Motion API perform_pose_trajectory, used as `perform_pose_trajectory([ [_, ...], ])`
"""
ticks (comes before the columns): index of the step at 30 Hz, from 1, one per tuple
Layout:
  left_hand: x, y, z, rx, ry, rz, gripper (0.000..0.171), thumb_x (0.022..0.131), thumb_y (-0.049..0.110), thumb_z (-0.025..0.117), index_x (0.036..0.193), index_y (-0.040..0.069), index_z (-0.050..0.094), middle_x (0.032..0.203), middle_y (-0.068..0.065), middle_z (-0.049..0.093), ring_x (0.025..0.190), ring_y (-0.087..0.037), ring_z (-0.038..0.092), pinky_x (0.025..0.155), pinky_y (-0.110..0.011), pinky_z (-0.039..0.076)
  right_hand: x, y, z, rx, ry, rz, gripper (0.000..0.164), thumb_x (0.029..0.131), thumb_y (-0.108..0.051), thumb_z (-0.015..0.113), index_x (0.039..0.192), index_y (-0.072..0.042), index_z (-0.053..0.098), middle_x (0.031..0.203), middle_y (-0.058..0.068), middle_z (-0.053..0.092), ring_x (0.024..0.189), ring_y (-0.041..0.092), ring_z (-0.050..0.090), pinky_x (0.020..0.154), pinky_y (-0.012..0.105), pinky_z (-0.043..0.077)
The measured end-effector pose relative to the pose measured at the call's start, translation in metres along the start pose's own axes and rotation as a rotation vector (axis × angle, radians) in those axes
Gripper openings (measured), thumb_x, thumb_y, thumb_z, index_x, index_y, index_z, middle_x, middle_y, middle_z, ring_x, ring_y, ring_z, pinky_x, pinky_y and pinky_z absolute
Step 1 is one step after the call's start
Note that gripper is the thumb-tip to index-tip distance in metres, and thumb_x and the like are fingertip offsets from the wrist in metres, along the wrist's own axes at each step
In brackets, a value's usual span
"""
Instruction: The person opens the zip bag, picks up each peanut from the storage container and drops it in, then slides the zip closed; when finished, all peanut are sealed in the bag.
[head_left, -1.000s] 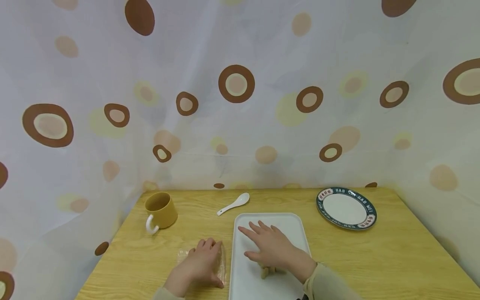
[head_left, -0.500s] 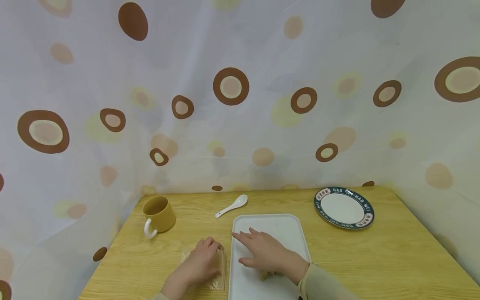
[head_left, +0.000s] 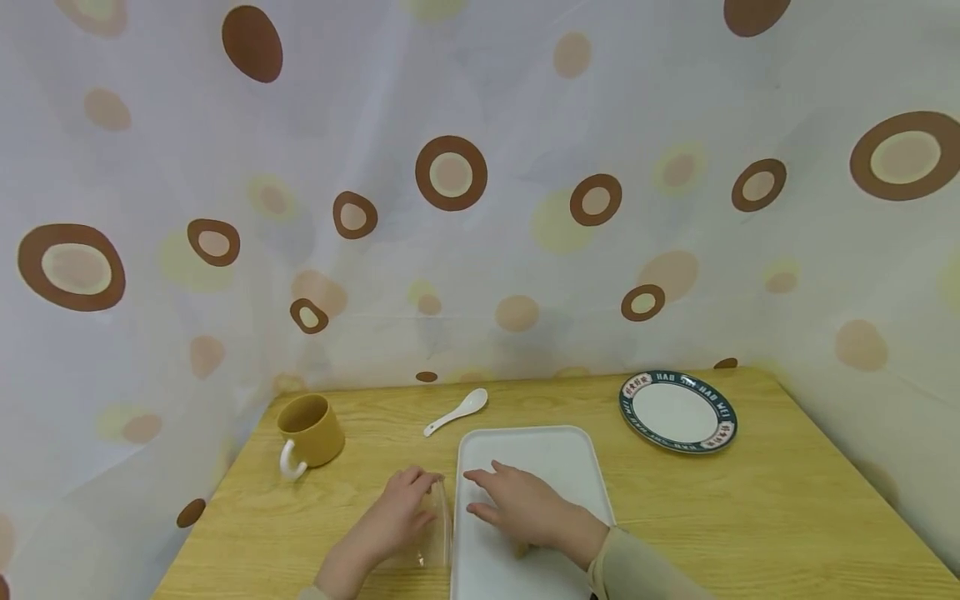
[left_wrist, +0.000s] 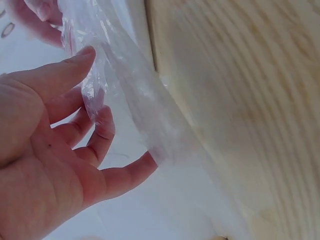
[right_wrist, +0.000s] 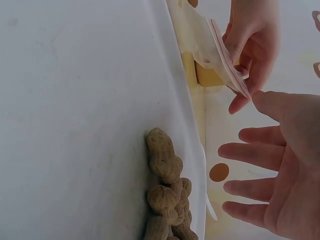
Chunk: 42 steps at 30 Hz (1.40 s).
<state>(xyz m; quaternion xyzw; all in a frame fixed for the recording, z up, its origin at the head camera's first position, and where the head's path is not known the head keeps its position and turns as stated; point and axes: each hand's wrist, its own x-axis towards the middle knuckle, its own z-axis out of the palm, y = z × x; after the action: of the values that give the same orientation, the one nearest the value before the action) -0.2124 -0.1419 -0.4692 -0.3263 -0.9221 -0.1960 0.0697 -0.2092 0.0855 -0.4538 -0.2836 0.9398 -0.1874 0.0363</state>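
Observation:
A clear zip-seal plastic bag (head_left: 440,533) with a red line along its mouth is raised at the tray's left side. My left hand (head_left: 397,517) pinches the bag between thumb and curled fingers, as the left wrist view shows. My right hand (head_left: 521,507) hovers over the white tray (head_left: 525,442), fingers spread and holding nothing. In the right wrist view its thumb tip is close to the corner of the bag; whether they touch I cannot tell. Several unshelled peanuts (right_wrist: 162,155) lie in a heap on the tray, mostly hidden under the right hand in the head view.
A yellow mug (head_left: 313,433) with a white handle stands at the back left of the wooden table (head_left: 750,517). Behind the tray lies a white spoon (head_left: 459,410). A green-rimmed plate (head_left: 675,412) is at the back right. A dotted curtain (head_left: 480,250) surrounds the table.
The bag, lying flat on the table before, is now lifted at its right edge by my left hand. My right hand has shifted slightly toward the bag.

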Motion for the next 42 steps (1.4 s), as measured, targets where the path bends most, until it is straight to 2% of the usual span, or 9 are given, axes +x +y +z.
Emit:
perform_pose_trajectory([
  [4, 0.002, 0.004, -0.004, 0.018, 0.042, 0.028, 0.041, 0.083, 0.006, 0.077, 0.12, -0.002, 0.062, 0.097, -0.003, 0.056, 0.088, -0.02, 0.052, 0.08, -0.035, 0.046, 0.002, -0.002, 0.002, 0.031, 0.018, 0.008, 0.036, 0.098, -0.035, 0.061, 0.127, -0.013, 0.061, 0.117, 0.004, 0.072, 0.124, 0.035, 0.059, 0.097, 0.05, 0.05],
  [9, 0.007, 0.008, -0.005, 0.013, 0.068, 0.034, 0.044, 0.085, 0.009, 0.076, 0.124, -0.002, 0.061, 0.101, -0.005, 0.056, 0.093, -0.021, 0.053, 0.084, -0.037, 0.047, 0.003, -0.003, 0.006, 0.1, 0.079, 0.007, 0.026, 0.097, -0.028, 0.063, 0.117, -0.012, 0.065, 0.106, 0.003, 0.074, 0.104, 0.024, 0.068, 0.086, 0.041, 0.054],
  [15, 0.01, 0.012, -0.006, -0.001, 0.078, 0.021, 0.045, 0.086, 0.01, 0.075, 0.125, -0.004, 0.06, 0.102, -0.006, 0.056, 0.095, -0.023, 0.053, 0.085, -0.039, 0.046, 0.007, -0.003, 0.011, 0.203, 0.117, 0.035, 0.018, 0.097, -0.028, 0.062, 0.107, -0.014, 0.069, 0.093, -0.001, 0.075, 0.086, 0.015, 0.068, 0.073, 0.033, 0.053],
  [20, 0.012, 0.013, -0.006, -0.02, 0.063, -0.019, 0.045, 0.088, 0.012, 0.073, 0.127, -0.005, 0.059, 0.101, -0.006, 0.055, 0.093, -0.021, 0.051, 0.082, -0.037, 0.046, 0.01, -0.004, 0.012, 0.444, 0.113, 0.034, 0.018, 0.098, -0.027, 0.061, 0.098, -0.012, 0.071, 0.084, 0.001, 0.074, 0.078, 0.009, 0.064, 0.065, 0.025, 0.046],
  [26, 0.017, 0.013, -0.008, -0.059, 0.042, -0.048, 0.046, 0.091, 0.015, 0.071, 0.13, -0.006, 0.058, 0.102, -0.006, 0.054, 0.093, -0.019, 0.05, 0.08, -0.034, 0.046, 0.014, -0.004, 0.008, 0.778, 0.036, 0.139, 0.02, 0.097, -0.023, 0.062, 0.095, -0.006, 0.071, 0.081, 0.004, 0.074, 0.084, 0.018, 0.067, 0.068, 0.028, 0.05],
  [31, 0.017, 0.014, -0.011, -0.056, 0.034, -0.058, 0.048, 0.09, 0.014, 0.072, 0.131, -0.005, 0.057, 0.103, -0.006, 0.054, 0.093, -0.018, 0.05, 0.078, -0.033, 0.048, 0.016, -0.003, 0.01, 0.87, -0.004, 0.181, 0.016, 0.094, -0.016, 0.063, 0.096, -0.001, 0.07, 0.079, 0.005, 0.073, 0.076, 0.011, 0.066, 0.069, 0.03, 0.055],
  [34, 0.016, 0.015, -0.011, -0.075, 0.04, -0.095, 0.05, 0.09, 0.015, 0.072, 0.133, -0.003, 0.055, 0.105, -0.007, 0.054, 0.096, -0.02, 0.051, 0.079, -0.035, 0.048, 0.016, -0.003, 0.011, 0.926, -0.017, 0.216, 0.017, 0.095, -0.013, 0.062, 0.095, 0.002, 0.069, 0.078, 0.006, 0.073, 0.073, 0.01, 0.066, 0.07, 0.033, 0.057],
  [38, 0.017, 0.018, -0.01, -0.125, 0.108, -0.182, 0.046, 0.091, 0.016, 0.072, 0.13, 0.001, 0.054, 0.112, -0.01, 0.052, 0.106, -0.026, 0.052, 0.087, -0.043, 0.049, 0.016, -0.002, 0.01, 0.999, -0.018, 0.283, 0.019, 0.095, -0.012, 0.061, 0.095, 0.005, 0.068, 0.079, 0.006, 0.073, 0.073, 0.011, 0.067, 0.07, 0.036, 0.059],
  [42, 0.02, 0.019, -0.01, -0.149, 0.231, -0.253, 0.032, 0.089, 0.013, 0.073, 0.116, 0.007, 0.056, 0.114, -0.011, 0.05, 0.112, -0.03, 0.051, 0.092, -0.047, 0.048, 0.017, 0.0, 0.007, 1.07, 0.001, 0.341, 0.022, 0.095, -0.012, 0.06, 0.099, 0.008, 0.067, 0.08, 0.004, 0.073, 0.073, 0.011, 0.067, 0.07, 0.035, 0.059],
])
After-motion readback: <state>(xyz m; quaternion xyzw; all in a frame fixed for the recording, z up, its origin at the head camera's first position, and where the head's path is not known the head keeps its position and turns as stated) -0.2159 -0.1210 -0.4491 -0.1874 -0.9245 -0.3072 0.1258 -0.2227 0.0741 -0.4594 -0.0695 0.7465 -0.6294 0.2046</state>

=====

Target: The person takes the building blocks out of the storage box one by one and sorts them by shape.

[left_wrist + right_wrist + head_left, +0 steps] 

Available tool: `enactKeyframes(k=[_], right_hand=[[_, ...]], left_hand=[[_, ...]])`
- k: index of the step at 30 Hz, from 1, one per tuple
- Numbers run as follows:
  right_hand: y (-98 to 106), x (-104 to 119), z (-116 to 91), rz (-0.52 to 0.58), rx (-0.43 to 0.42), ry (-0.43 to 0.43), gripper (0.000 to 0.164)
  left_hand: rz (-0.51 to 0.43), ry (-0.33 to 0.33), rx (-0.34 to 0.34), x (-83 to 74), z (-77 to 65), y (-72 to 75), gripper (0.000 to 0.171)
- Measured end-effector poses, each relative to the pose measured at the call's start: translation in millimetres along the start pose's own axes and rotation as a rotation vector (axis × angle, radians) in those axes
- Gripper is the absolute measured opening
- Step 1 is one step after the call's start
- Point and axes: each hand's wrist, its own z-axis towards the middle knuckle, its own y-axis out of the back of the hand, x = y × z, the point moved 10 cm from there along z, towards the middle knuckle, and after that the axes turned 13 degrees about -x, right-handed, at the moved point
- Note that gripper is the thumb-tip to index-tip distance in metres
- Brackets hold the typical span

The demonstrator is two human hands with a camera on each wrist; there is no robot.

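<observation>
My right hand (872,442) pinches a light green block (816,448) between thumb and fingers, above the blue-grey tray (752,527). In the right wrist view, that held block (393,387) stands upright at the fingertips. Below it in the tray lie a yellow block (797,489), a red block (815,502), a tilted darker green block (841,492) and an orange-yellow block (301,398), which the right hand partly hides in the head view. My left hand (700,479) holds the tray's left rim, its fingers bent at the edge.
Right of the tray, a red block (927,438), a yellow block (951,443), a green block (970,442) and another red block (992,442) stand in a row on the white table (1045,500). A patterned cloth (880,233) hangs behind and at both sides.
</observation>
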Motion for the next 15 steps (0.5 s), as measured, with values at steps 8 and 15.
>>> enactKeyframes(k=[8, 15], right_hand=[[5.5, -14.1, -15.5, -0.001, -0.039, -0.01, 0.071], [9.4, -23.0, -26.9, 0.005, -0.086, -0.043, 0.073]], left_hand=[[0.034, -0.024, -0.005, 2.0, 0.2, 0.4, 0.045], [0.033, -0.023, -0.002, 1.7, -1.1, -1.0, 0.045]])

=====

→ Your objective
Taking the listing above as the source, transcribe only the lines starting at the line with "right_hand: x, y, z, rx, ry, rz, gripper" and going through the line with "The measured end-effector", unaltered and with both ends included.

→ Response
  right_hand: x, y, z, rx, ry, rz, gripper (0.000..0.164), thumb_x (0.029..0.131), thumb_y (-0.108..0.051), thumb_z (-0.015..0.113), index_x (0.039..0.192), index_y (-0.072..0.042), index_z (-0.053..0.098), middle_x (0.031..0.203), middle_y (-0.058..0.068), middle_z (-0.053..0.092), ring_x (0.024..0.189), ring_y (-0.041..0.092), ring_z (-0.050..0.090), pinky_x (0.020..0.154), pinky_y (-0.012..0.105), pinky_z (-0.043..0.077)
The measured end-effector pose relative to the pose measured at the call's start, translation in metres along the start pose's own axes and rotation as a rotation vector (axis × angle, radians) in those axes

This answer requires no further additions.